Information supplied START

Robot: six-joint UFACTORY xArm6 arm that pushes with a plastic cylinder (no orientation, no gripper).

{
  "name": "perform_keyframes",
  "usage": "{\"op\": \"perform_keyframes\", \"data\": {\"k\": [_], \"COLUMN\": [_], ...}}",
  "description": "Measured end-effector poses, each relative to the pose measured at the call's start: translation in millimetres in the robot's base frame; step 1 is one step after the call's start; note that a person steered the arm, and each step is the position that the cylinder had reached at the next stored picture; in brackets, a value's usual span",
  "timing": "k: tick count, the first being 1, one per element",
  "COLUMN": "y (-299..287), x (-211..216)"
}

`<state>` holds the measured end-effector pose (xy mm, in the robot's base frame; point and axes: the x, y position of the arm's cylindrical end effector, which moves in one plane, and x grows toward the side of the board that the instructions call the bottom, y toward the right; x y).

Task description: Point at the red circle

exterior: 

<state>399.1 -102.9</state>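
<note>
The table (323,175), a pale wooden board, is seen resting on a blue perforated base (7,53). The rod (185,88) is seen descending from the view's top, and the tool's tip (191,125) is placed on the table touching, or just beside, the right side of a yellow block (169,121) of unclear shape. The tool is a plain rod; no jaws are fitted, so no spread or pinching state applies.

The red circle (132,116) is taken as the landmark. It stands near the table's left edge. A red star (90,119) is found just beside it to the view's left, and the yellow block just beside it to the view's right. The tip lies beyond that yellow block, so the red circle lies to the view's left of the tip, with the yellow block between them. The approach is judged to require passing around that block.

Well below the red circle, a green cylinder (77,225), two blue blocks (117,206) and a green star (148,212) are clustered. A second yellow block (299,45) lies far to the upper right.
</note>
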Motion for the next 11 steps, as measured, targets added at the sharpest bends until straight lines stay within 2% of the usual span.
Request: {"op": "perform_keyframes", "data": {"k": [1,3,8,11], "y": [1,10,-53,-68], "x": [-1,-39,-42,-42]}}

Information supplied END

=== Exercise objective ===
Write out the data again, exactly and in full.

=== Output ===
Robot: six-joint UFACTORY xArm6 arm that pushes with a plastic cylinder (no orientation, no gripper).

{
  "name": "perform_keyframes",
  "usage": "{\"op\": \"perform_keyframes\", \"data\": {\"k\": [_], \"COLUMN\": [_], ...}}",
  "description": "Measured end-effector poses, each relative to the pose measured at the call's start: translation in millimetres in the robot's base frame; step 1 is one step after the call's start; note that a person steered the arm, and each step is the position that the cylinder had reached at the next stored picture; in brackets, a value's usual span",
  "timing": "k: tick count, the first being 1, one per element",
  "COLUMN": "y (-299..287), x (-211..216)"
}

`<state>` holds the measured end-effector pose (xy mm, in the robot's base frame; point and axes: the x, y position of the arm's cylindrical end effector, which moves in one plane, and x grows toward the side of the board that the instructions call the bottom, y toward the right; x y).

Task description: Point at the red circle

exterior: 

<state>399.1 -102.9</state>
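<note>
The table (323,175), a pale wooden board, is seen resting on a blue perforated base (7,53). The rod (185,88) is seen descending from the view's top, and the tool's tip (191,125) is placed on the table touching, or just beside, the right side of a yellow block (169,121) of unclear shape. The tool is a plain rod; no jaws are fitted, so no spread or pinching state applies.

The red circle (132,116) is taken as the landmark. It stands near the table's left edge. A red star (90,119) is found just beside it to the view's left, and the yellow block just beside it to the view's right. The tip lies beyond that yellow block, so the red circle lies to the view's left of the tip, with the yellow block between them. The approach is judged to require passing around that block.

Well below the red circle, a green cylinder (77,225), two blue blocks (117,206) and a green star (148,212) are clustered. A second yellow block (299,45) lies far to the upper right.
</note>
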Motion for the next 11 steps, as measured, targets added at the sharpest bends until straight lines stay within 2% of the usual span.
Request: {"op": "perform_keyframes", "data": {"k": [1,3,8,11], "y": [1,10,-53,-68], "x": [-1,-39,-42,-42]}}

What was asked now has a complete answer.